→ Task to complete:
In the material below, list every line carrying the string "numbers".
_ _ _ _
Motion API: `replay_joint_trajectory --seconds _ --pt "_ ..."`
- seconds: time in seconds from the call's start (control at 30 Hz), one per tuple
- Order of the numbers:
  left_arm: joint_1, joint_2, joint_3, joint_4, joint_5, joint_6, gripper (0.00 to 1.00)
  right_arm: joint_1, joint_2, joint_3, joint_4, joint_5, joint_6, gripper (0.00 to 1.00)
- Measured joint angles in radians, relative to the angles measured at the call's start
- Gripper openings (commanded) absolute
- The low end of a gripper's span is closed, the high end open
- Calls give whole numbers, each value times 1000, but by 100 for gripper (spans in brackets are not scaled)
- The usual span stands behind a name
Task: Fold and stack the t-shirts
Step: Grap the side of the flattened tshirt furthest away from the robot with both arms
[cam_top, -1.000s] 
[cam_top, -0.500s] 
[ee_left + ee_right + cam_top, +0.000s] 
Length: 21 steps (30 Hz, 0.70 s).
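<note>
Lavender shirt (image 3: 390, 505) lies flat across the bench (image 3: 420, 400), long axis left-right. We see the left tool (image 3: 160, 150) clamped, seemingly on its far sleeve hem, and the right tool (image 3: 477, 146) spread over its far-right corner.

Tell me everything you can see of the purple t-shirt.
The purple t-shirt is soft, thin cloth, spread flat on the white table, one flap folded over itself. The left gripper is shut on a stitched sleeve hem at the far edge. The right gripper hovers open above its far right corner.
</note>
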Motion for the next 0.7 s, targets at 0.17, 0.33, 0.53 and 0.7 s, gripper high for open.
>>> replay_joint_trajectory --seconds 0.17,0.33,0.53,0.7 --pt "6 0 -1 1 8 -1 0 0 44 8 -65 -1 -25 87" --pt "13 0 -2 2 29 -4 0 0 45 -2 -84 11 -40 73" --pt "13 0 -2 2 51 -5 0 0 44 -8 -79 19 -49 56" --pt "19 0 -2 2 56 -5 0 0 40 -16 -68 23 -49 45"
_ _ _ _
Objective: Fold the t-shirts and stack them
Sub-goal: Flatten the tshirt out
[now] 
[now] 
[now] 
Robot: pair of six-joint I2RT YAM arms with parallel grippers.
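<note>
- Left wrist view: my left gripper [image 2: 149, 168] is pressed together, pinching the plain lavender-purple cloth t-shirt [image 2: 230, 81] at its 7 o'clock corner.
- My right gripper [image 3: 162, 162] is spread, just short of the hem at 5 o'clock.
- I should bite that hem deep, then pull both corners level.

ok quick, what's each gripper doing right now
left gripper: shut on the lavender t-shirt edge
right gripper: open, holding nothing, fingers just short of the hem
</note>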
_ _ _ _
→ Answer section:
- Order of the numbers:
- Calls give whole numbers, each value times 1000, but by 100 for gripper (spans in brackets are not scaled)

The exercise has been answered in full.